Seoul welcomes sanctions against Jong-un’s sister
The U.S. Treasury Department on Wednesday added seven senior officials of North Korea’s ruling Workers’ Party and two entities to its sanctions list because of their links to the regime’s human rights abuses and censorship.
This second round of sanctions included Kim Yo-jong, a vice director of the Propaganda and Agitation Department in the Workers Party, an agency described by the U.S. Treasury as being “responsible for both newspaper and broadcast censorship.”
On the same day, the U.S. State Department released its second report on North Korean human rights abuses, which include censorship, extrajudicial killings, forced labor, torture and prolonged arbitrary detention, as well as rape, forced abortions and other sexual violence.
Last July, Washington imposed the first set of sanctions for human rights violations and in an unprecedented move blacklisted leader Kim Jong-un for his role in his country’s rights abuses. The State Department also submitted the first biannual report on North Korea’s human rights abuses in accordance with the North Korea Sanctions and Policy Enhancement Act of 2016. The updated sanctions list by the Treasury’s Office of Foreign Assets Control listed Kim Yo-jong as being born on Sept. 26, 1989.
Also listed is Choe Hwi, also a vice director of the Propaganda and Agitation Department, who according to the U.S. State Department is responsible for maintaining “ideological purity” in the regime and “managing the general censorship functions.”
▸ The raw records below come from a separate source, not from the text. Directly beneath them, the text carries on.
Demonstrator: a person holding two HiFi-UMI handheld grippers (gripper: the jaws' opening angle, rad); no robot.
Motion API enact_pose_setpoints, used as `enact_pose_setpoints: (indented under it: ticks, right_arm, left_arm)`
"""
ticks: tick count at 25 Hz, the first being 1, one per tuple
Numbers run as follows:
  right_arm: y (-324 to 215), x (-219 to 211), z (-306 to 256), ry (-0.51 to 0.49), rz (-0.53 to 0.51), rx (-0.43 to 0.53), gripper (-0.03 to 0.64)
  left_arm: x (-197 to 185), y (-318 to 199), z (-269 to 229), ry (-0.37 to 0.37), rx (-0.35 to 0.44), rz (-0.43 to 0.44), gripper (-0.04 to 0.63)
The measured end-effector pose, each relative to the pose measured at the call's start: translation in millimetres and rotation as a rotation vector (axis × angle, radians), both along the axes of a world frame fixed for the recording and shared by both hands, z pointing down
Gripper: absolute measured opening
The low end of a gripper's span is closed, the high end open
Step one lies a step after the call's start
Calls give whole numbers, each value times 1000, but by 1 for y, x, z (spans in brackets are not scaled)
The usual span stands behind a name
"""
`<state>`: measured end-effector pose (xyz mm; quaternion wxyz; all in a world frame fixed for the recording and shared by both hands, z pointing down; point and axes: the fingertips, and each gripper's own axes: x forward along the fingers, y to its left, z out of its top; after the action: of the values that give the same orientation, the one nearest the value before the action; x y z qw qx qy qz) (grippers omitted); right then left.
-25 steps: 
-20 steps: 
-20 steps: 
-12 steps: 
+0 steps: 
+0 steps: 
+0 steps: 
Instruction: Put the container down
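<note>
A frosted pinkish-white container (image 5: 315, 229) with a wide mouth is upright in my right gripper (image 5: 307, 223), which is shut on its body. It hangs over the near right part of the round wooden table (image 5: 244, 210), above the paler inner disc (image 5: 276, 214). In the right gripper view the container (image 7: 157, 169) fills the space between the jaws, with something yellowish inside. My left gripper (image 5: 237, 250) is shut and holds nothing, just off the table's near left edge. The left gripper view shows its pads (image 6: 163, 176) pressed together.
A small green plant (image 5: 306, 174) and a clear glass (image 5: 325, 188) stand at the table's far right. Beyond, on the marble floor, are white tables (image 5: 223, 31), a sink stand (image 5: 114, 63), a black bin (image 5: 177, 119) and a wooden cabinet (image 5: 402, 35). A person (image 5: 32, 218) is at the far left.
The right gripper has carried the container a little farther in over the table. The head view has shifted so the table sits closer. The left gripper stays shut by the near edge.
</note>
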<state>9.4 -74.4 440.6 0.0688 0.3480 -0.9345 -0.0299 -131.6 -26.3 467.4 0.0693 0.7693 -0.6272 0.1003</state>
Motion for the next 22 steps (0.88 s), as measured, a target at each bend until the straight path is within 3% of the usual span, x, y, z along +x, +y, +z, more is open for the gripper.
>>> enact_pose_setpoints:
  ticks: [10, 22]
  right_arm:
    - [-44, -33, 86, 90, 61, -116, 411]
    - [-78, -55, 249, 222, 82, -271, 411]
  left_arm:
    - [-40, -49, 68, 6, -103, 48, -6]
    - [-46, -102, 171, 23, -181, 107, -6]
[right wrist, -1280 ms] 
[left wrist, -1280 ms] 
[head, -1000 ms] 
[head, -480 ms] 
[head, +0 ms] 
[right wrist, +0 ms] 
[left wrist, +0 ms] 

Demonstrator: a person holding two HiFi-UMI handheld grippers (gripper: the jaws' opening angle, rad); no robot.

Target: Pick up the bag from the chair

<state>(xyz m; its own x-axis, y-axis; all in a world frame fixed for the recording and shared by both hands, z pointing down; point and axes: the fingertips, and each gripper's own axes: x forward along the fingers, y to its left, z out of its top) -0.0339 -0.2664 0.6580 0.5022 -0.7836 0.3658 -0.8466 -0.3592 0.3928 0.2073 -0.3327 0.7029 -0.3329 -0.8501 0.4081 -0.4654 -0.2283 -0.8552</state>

Kim Won-hong, North Korea’s minister of state security, was also added. The Ministry of State Security is already designated by the Treasury as being involved in the abuse or violation of human rights by the North Korean government, which includes the torture and inhumane treatment of detainees during interrogation and in its network of political prison camps.
Some of the forms of torture and inhumane treatment at these sites include beatings, forced starvation, sexual assault, forced abortions and infanticide.
Kim is accused of directing the abuses perpetrated by the ministry and “managing its day-to-day activities,” including in its political prison camp system, which holds an estimated 80,000 to 120,000 prisoners. Others listed include Min Byong-chol, a member of the Organization and Guidance Department of the Worker’s Party, dubbed the “angel of death” for his record of political inspections and purges, and Kim Il-nam, chief of the State Security Ministry’s South Hamgyong Province branch, who manages the Yodok concentration camp.
The two agencies added to its blacklist were North Korea’s Ministry of Labor and State Planning Commission. The Labor Ministry, according to the Treasury, is said to have forcibly allocated individuals to specific sectors, including the coal and mining industries, under the direction of the State Planning Commission.
According to the State Department report, “The two institutions work hand-in-hand to implement an economic system that relies on forced labor” in North Korea and is a “method of mobilizing and using forced labor for purposes of economic development.”
“Many of those compelled to participate in the system of forced labor are not compensated,” the report said, “creating a system of slave labor” that is jointly overseen by the commission and the Labor Ministry.
“Today’s action exposes individuals supporting the North Korean regime and underscores the U.S. government’s commitment to promoting accountability for serious human rights abuses and censorship in North Korea,” said John E. Smith, acting director of the Office of Foreign Assets Control.
The sanctions enable the freezing of any property or assets within U.S. jurisdiction of any person or entity on the list and can also prohibit financial transactions with American citizens.
South Korea’s Ministry of Foreign Affairs said Thursday that it “welcomes” this newest expansion to the U.S. blacklist of human rights abusers in North Korea and the latest State Department report which it said “reaffirms that North Korea’s human rights issue will be one of the major factors in the U.S. policy toward the North.”
“The measure is expected to raise international awareness of the grave human rights situation in North Korea,” said Cho June-hyuck, spokesman of the Foreign Ministry, urging Pyongyang to improve its rights situation in accordance with international calls.